Manitou Island Transit

Manitou Island Transit
The Awesome Mitten - Manitou Island Transit
Photo courtesy of Sleeping Bear Dunes Visitors Bureau.

My favorite part of our mitten state are the Great Lakes and all the other bodies of water Michigan is blessed with.  Scattered throughout these beautiful lakes are several islands and peninsulas of all shapes and sizes. Two such islands, located just off of the Sleeping Bear Dunes, are the South and North Manitou islands. In order to visit the islands, one must take a boat, and that is when the Manitou Island Transit is ready to serve you.

The Manitou Island Transit business has been in Megan Munoz’s family since 1917 (acquired by her grandfather through the US Postal Service). Before serving as a convenient transportation service for visitors to the islands, the boats served as mail carriers.
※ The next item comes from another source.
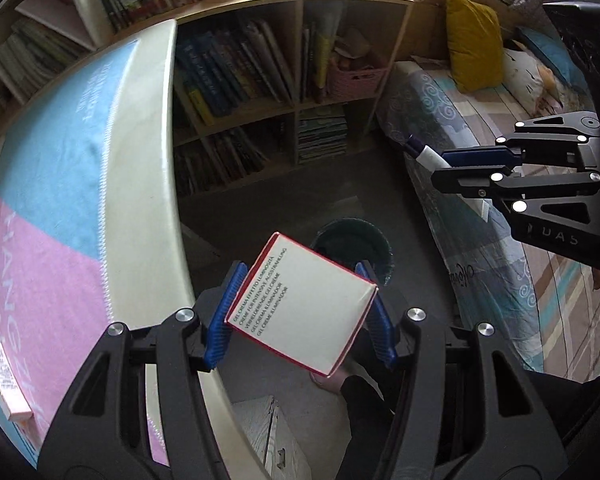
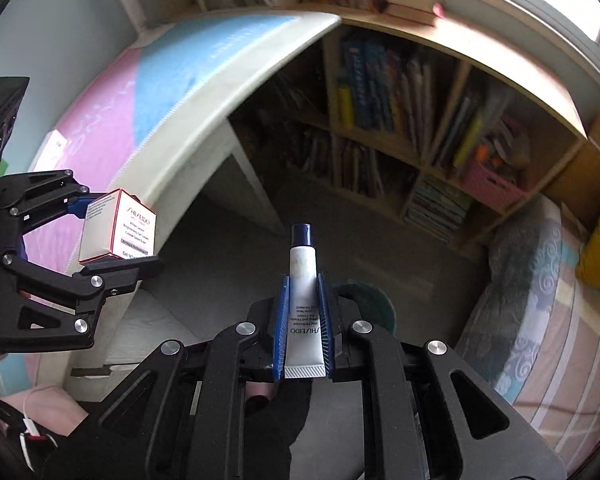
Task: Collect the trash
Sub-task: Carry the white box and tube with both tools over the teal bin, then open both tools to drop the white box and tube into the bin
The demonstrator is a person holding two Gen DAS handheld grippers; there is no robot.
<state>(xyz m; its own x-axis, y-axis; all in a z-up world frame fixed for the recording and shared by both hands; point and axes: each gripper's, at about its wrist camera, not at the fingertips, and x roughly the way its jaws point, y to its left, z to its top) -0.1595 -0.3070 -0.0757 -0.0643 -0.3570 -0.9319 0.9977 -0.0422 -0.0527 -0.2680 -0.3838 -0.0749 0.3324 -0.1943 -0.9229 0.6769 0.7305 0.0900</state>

Later on the island transit became associated with the National Park Service.

The Awesome Mitten - Manitou Island Transit
Photo courtesy of Manitou Island Transit

Between 7 and 8 thousand guests visit the islands through the Manitou Island Transit annually.  And both of the Manitou Islands have much to offer. Particularly, the Islands are great for camping. The North island features more rustic/wilderness camping, while the South island provides a more traditional style (designated spots, potable water). The Islands also offer a variety of hiking trails, kayaking and canoeing, beautiful beaches, and more.  Regardless of which island you choose, the Manitou islands provide a secluded destination (even some of the available designated camping sites, on the southern island). With few permanent residents, you are free to wander, experience, and explore.

In addition to the water transit from the mainland to the islands, there are wagon tours available on South Manitou island. Part of these tours takes visitors to The Valley of the Giants, “the white cedars (which are some of the largest and oldest- over 500 years old- in the country).” From that same trail, one can view the “shipwrecks from the overlooking cliffs,” mentions Munoz.  Another landmark on the southern island is the South Manitou Island Lighthouse, “re-lit” and continuously being preserved and restored. This particular building is the second lighthouse (erected in 1858); the first one burned in a fire.

The Awesome Mitten - Manitou Island Transit
Photo courtesy of Sleeping Bear Dunes Visitors Bureau.

General Information: Manitou Island Transit runs from 1st weekend in May (just weekends through Memorial Day) through Labor Day (back to weekends through Columbus Day weekend, in October). The boats run their roundtrips once a day (one for each island). During the peak of the season, there are additional boats running on some Fridays and Sundays.  Reservations are recommended, please call  231-256-9061.

 

Rates (for both islands): $35/adults. $20/Kids (12 & under). Round Trip.
There are additional rates for bringing canoes or kayaks on board.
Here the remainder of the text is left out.